## Records contained in a dataset:
- - - - - - -

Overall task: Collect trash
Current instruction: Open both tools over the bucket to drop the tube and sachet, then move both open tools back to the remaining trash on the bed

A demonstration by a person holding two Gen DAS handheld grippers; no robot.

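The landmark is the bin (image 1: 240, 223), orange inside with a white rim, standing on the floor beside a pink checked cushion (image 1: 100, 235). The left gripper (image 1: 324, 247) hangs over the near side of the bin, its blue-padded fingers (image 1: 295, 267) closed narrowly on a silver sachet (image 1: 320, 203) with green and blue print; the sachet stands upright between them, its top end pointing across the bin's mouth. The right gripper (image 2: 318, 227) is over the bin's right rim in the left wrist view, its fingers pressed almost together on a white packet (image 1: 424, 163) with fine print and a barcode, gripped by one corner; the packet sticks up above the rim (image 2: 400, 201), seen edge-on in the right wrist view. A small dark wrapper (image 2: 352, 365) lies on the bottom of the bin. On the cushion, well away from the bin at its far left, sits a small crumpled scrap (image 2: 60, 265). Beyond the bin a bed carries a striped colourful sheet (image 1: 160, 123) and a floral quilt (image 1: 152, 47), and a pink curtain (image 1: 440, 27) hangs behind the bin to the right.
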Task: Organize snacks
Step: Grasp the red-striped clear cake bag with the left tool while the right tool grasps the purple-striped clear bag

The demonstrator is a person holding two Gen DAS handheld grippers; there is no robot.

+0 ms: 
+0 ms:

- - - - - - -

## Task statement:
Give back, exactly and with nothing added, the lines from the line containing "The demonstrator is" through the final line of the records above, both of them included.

## Solution for this task:
The demonstrator is a person holding two Gen DAS handheld grippers; there is no robot.

+0 ms: 
+0 ms:

Nothing more is needed for this answer.